Once again, Britain’s major retailers have blown their budgets on The Big Christmas Ad. But they’re beginning to look desperate as the threat from online grows year on year.
The parade of festive spirit vignettes is becoming more like an ad land version of Britain’s Got Talent, where everyone has a vote. Like BGT, the Christmas advert is also a firm feature on the news calendar with papers from the Telegraph to Metro wrapping up their ‘best and worst’ reviews of this year’s crop.
The current contenders for emotional Christmas loveliness include John Lewis’s Moz the Monster, Marks & Spencer’s tie-in with Paddington 2 and Waitrose’s nostalgic black and white Snowed In, set in a real Yorkshire pub. Meanwhile, Debenhams got Ewan McGregor to tell you a classic Cinderella panto tale of guy meets girl. Everyone say ‘Aw!’
So far so good, but Sainsbury’s has created a right stir this year with its polarising karaoke-style mash up Every Bit of Christmas. It’s more marmite than turkey as TV viewers took to social media with comments ranging from “shocking” and “worst advert yet” to “love it” and “good to see a Christmas advert different to everybody else’s.”
Tesco is facing the worst backlash on social media, though, with threats to boycott the store because their ad showed a Muslim family, among others, enjoying Christmas. The message of ‘Everybody’s Welcome’ can only apply to Christians, apparently.
Apparently, retailers, should beware of straying too far from the tried and tested Santa, turkey and gift narratives.

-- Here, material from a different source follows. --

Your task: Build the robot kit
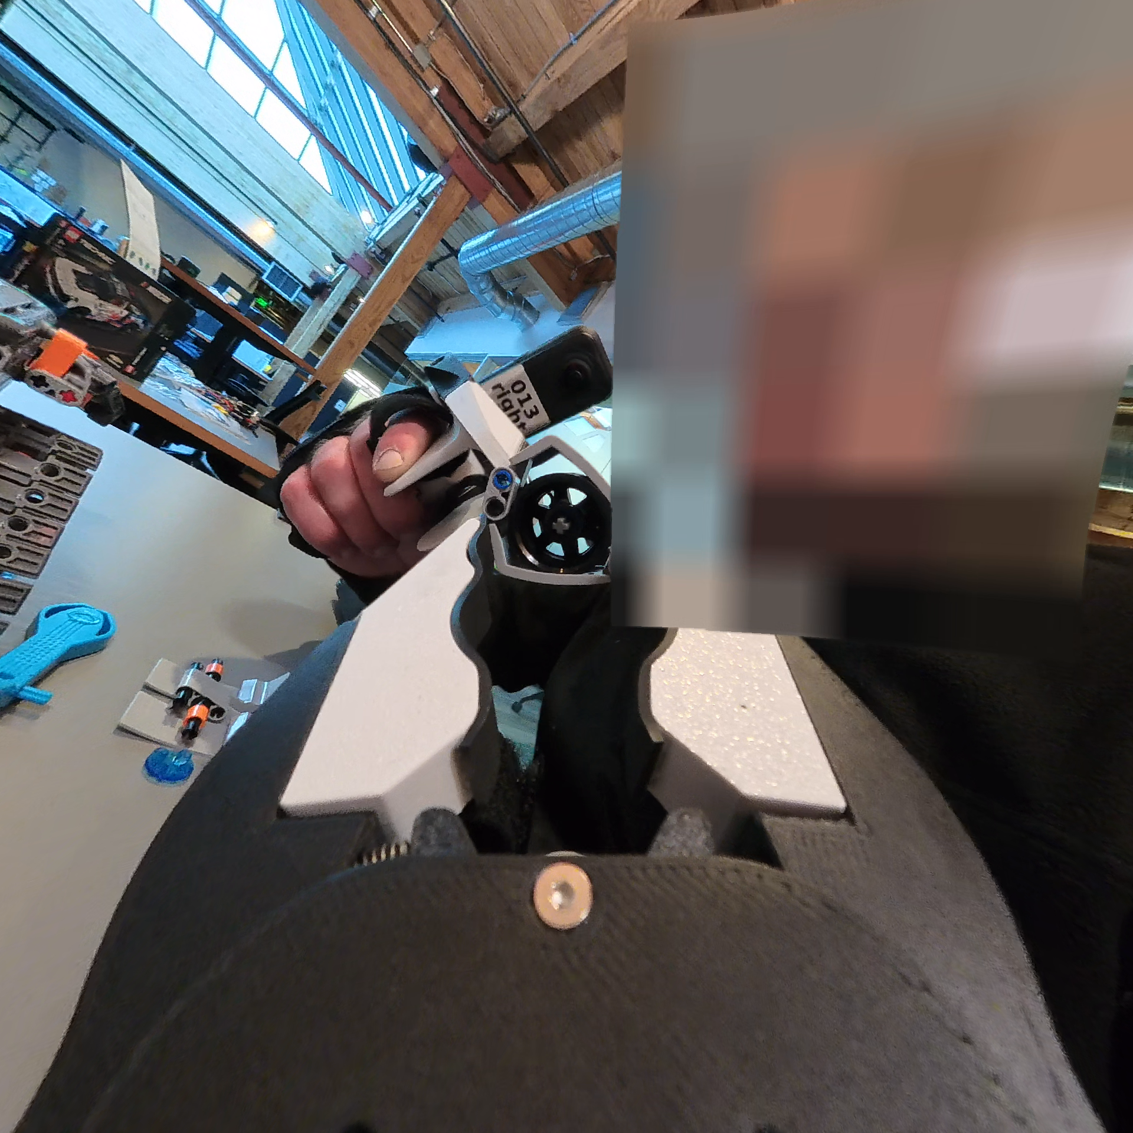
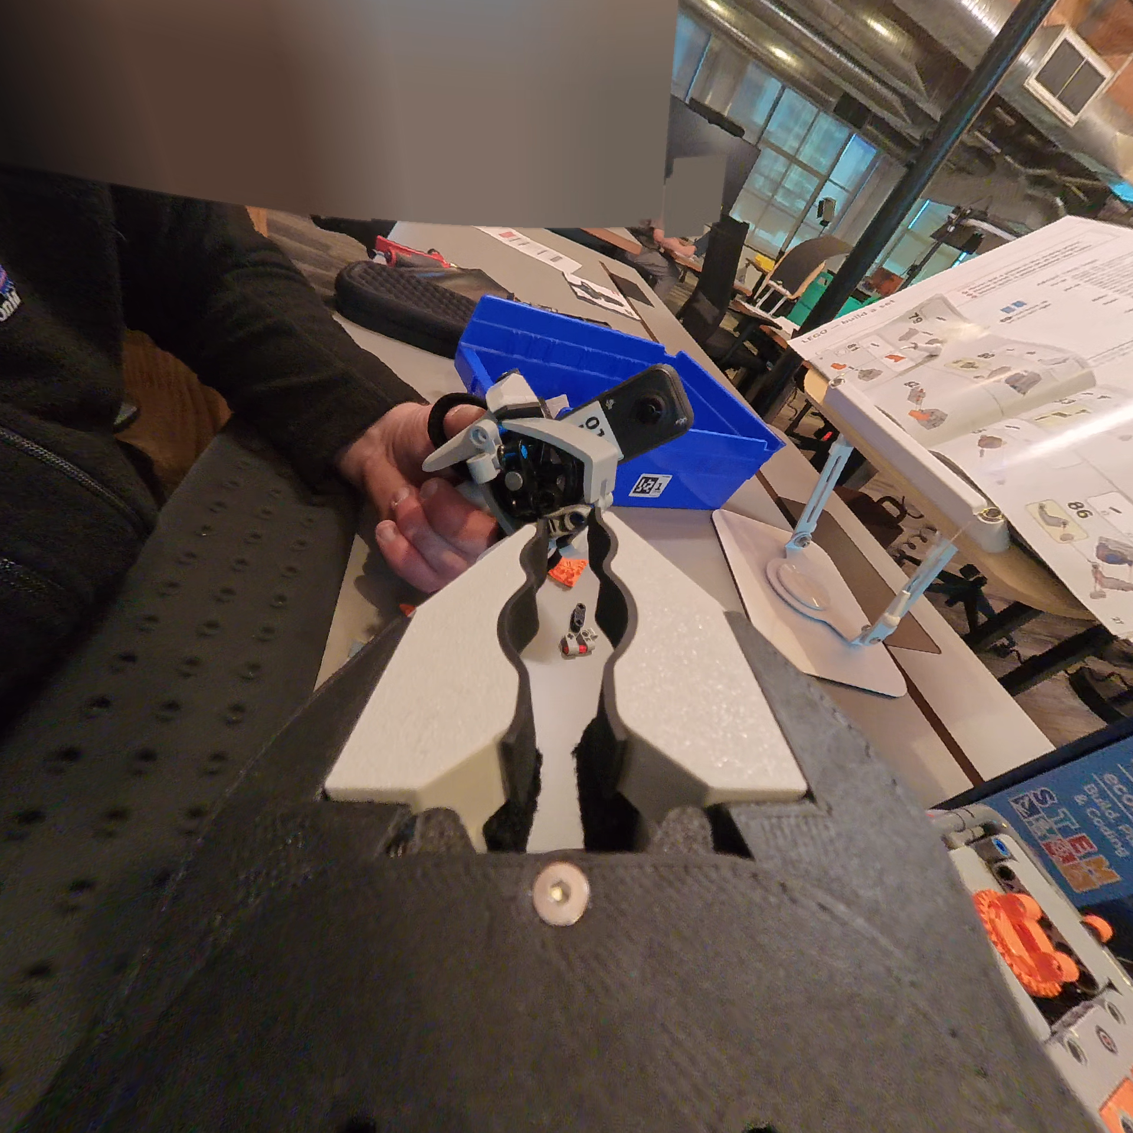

Let’s remember that among all the glitter and tinsel, the bottom line is to persuade people to spend their dwindling amounts of money in a blow-out binge. Fagin’s Got to Pick a Pocket or Two from Oliver might be more apt as a background track than, say, Waitrose’s rearrangement of Mykola Leontovych‘s Carol Of The Bells, Elbow’s version of the Beatles’ Golden Slumbers for John Lewis or even Amazon’s choice this year of Roger Hodgson's anthem Give a Little Bit.
But behind the cosy festive glow and ‘all’s well with the world’ exterior, bricks and mortar retailers are reeling from a change of seismic proportions within the sector. They might be putting on a good Christmas TV show, but it’s more pantomime than West End blockbuster as they haemorrhage profits.
Christmas ads were supposed to seduce people into buying at full price, not discount. Now, Black Friday is traditionally the biggest retail day on record. It’s not Christmas that’s getting earlier every year, it’s the discount shopping. This year, post-Christmas sales have morphed into pre-Christmas sales and they’re starting as early as October. Lovethesales.com reports that the proportion of goods in stores being offered at discounts rose by 43% in October from 25-37%.
The big, shiny, cinematic Christmas brand ads designed to make consumers lose their heads – along with their hold on the purse strings – aren’t working anymore.
The reality is we are speeding towards an avalanche of Amazonisation. Amazon is like a snow plough cutting through traditional retailers’ profits.
And things just seem to keep getting worse for brick-and-mortar retail. Credit Suisse has predicted that one-quarter of America’s malls could close within the next five years, and Moody’s Investors Service gives a rating defined as ‘subject to very high credit risk’ to 22 major retailers. It’s a perfect storm as analysts show 15% to be at high risk of bankruptcy.
There’s another serious conversation to be had about the continuation of brands’ Christmas strategy, led by Big Issue founder and cross-bench peer Lord John Bird who has taken the initiative with his Poverty Taskforce. Christmas is a time when those in need feel it most acutely, when for many it’s becoming harder and harder to come in from the cold.
A quarter of a million people are homeless in England alone, and rough sleepers were up 16% to 4,134 on any given night. Food bank use is on the rise: the Trussell Trust says more than 1.8m three-day emergency food supplies were given to people in crisis in the past year – 436,000 to children.
No such hand-outs for our big brand retailers. Their carousel of Christmas ads might as well adopt Nearer my God to Thee as their soundtrack. It’s the last tune known to be playing on the Titanic as it sank.